Raguel sakin bir şekilde açıklamasını yaptıktan sonra bir anda gülümsemeye başlamıştı. Dia’yı küçümsediği kesindi. Zaten bir melek olarak onu küçümsemesi doğaldı. Dia sadece elementleri kullanabilen bir insandı o kadar. Tıpkı diğerleri gibi. Ama durum şuydu ki Dia’nın da mühürleri kalkmıştı, yani Raguel’in onu yenmesi o kadar da kolay olmayacaktı.


“Madem bu kadar küçümseniyorum, o zaman kesinlikle bir şeyler yanlış gidecek. Pekala. Kendimi en kötüsüne hazırlasam iyi olur.”


(Dia)-Madem öyle diyorsun. Başlayalım o zaman.


Dia hemen ellerini savurdu ve keskin buz uçlarından oluşan bir topluluk yerden yükselerek Raguel’i kıstırdılar. Ancak bir an sonra bir patlama oldu ve hepsi anında yok oldular. Dia ise hiç beklemeden aynı saldırının gökyüzü versiyonunu yaptı.


Raguel bir anda üzerine yağan buz mızraklarının arasında kaldı ancak bir kez daha patlama oldu ve saldırı yeniden dağıldı. Ancak bu sefer dağılmakla kalmadı ve mızraklar yön değiştirerek Dia’ya döndüler.


Dia ise hiç endişelenmeden parmağını şıklattı ve tüm mızraklar alev alarak erimeye başladı. İşte o anda beklemediği bir şey oldu ve buz mızrakları çevrelendikleri ateşi emerek ateş mızraklarına dönüştüler.


(Dia)-Lan!?


Dia şaşırsa da ateş mızrakları kendisine ulaşmadan hemen önce önüne sudan bir duvar çekmeyi başarmıştı.


(Dia)-Huuh. Ucuz atlattım.


Gelişmiş refleksleri sayesinde kurtulan Dia rahatladığını gösteren derin bir nefes verdi. Kendi saldırı tarafından vurulsaydı hiç hoş hissetmezdi.

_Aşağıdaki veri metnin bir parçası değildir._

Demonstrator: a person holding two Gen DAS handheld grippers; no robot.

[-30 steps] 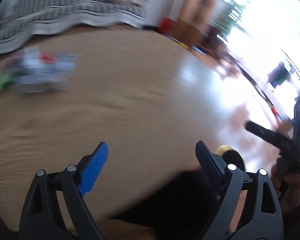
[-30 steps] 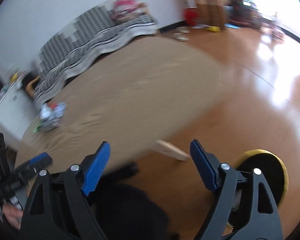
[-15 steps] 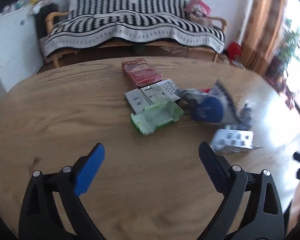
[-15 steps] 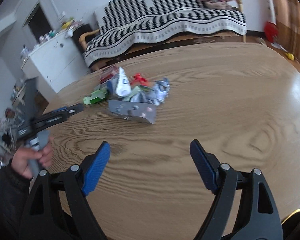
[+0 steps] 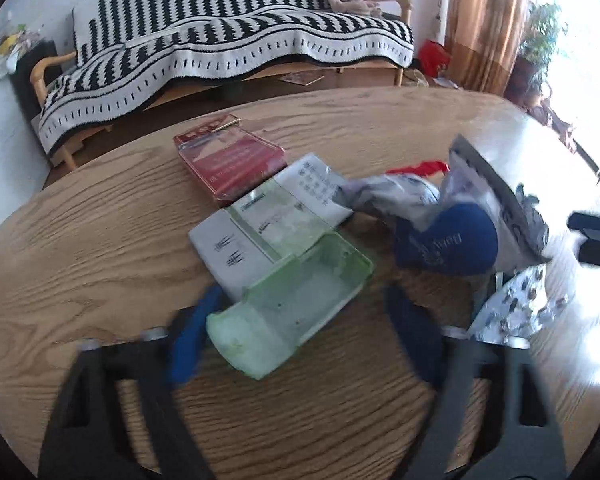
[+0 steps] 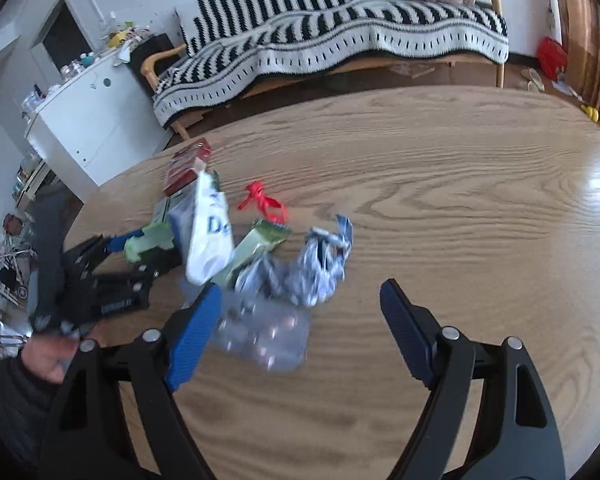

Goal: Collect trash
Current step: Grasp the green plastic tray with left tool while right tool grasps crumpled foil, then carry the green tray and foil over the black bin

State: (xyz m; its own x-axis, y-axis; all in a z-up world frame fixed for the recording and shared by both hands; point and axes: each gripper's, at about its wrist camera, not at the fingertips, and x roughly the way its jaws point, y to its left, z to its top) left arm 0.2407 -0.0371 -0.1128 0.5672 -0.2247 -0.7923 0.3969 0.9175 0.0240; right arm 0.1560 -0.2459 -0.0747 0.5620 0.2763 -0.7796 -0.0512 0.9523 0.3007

(Dia)-Bu kadarı işe yaramayacak gibi görünüyor. Pekala. Hadi yeni bedenimin sınırlarını öğrenelim!


Dia’nın bedeni bir anda alev aldı ve elektriklenmeye başladı. Bedenini kaplayan ateşler yanına yaklaşılmadan bile inanılmaz bir sıcaklık yayıyordu ve gerçek anlamda bezdiriciydi. Ateşlere rağmen yanına yaklaşmayı başarsanız bile muhtemelen elektrik akımına kapılırdınız ve ölümcül yaralar alırdınız.


(Dia)-Daha! Daha! Daha! Daha da fazla parla!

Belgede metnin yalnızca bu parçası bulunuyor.